And when the palm began to think of thirst, a shudder passed through its tall trunk, and the long leaves’ numberless lobes rolled up, as though they had been held over a fire.

“Were I a human being,” it said, “I should never venture into the desert. He is pretty brave who dares come here without having roots that reach down to the never-dying water veins. Here it can be dangerous even for palms; yea, even for a palm such as I.

“If I could counsel them, I should beg them to turn back. Their enemies could never be as cruel toward them as the desert. Perhaps they think it is easy to live in the desert! But I know that, now and then, even I have found it hard to keep alive. I recollect one time in my youth when a hurricane threw a whole mountain of sand over me. I came near choking. If I could have died that would have been my last moment.”

The palm continued to think aloud, as the aged and solitary habitually do.

“I hear a wondrously beautiful melody rush through my leaves,” it said. “All the lobes on my leaves are quivering. I know not what it is that takes possession of me at the sight of these poor strangers. But this unfortunate woman is so beautiful! She carries me back, in memory, to the most wonderful thing that I ever experienced.”

And while the leaves continued to move in a soft melody, the palm was reminded how once, very long ago, two illustrious personages had visited the oasis. They were the Queen of Sheba and Solomon the Wise. The beautiful Queen was to return to her own country; the King had accompanied her on the journey, and now they were going to part. “In remembrance of this hour,” said the Queen then, “I now plant a date seed in the earth, and I wish that from it shall spring a palm which shall grow and live until a King shall arise in Judea, greater than Solomon.” And when she had said this, she planted the seed in the earth and watered it with her tears.

“How does it happen that I am thinking of this just to-day?” said the palm. “Can this woman be so beautiful that she reminds me of the most glorious of queens, of her by whose word I have lived and flourished until this day?

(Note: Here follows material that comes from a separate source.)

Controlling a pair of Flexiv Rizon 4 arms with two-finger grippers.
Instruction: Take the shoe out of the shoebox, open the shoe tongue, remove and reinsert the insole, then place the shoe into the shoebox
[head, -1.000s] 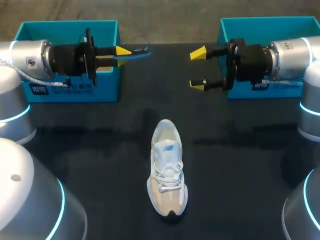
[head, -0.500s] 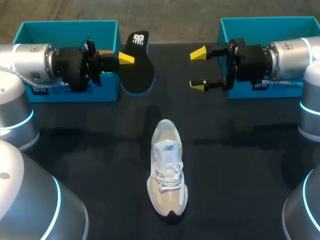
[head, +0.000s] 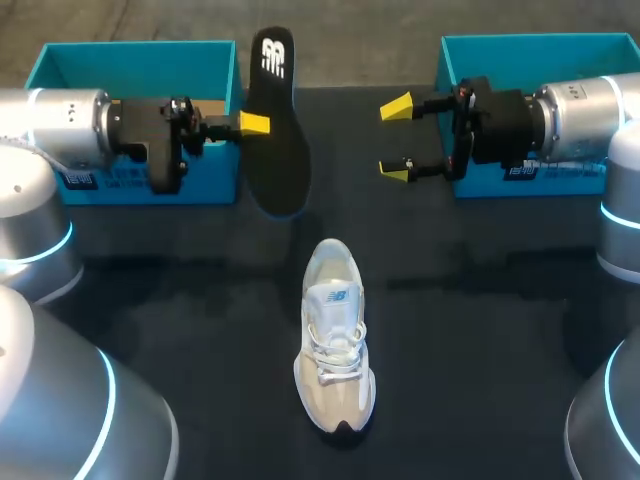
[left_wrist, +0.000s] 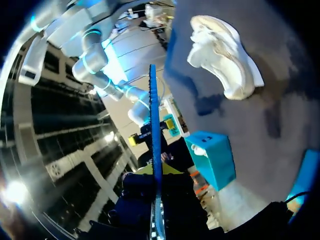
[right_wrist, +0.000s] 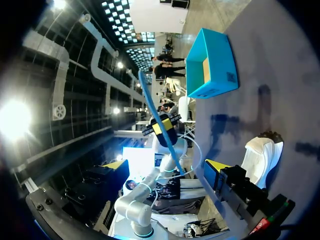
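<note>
Nearest the robot, one pale shoe (head: 335, 350) lies on the dark bench (head: 480, 330), sole down, its dark toe towards the robot and its heel pointing away. It is out of its box, so the first step looks done. The laces sit loosely over the tongue, and how far the tongue has been opened cannot be told from here.

Farther out and well apart from the shoe, the left fingers (head: 255, 123) are closed on the one black insole (head: 273, 130), pinching its edge about midway along its length. It hangs in the air above the bench, just beside the left shoebox (head: 140, 47). In the left wrist view it shows edge-on, running straight out from between the fingers. The insole is therefore out of the shoe (removal judged complete).

Across from it, the right fingers (head: 397, 106) stand wide apart and hold nothing, level with the front of the right shoebox (head: 540, 40).

Farthest away are the two blue shoeboxes, one at each far corner of the bench, each partly hidden behind its arm.

What remains, as a judgement: sliding the insole back into the shoe, then setting the shoe into a shoebox.

Count: one shoe, one insole, two shoeboxes, two pairs of fingers.
</note>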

“I hear my leaves rustle louder and louder,” said the palm, “and it sounds as melancholy as a dirge. It is as though they prophesied that some one would soon leave this life. It is well to know that it does not apply to me, since I can not die.”

The palm assumed that the death-rustle in its leaves must apply to the two lone wanderers. It is certain that they too believed that their last hour was nearing. One saw it from their expression as they walked past the skeleton of a camel which lay in their path. One saw it from the glances they cast back at a pair of passing vultures. It couldn’t be otherwise; they must perish!

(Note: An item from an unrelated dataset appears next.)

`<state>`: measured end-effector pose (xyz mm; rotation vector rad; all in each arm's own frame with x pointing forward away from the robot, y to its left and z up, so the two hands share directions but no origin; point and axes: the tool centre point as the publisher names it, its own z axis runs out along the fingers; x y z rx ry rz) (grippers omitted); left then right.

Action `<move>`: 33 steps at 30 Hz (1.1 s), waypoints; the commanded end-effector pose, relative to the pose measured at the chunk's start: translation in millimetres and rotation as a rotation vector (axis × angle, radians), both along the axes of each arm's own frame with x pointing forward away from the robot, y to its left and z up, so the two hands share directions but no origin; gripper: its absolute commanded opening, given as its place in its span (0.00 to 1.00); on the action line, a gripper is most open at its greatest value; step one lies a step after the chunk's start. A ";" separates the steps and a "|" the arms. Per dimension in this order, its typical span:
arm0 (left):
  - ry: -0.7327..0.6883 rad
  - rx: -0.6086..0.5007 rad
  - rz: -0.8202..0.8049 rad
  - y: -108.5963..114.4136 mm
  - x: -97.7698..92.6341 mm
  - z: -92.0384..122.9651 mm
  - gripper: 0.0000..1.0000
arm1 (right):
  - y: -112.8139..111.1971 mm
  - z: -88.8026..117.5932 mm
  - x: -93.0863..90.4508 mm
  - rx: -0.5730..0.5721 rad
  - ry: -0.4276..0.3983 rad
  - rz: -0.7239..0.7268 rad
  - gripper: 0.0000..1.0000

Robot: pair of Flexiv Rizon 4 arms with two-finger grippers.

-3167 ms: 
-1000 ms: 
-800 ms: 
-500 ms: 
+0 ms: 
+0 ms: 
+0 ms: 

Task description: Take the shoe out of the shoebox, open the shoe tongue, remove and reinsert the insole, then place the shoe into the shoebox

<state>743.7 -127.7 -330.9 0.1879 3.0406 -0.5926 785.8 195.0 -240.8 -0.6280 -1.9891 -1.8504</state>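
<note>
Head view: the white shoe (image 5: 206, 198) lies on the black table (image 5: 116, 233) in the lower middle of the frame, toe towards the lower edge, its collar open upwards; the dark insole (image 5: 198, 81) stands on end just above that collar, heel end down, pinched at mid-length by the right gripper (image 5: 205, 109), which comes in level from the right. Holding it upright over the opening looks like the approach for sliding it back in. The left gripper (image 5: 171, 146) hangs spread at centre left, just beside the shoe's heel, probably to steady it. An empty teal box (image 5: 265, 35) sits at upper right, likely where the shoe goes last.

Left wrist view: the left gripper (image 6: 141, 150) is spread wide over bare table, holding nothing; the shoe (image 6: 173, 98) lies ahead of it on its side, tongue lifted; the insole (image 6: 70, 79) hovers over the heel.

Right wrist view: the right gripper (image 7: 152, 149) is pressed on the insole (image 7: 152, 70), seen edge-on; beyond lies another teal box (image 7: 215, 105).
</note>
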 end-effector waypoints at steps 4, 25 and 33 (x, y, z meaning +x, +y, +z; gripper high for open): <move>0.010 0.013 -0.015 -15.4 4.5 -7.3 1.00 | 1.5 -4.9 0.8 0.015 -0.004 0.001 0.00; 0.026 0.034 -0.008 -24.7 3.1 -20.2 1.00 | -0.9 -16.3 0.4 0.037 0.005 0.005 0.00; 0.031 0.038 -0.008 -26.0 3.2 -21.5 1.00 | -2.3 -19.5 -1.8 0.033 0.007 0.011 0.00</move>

They had caught sight of the palm and oasis and hastened thither to find water. But when they arrived at last, they collapsed from despair, for the well was dry. The woman, worn out, laid the child down and seated herself beside the well-curb, and wept. The man flung himself down beside her and beat upon the dry earth with his fists. The palm heard how they talked with each other about their inevitable death. It also gleaned from their conversation that King Herod had ordered the slaughter of all male children from two to three years old, because he feared that the long-looked-for King of the Jews had been born.

“It rustles louder and louder in my leaves,” said the palm. “These poor fugitives will soon see their last moment.”

It perceived also that they dreaded the desert. The man said it would have been better if they had stayed at home and fought with the soldiers, than to fly hither. He said that they would have met an easier death.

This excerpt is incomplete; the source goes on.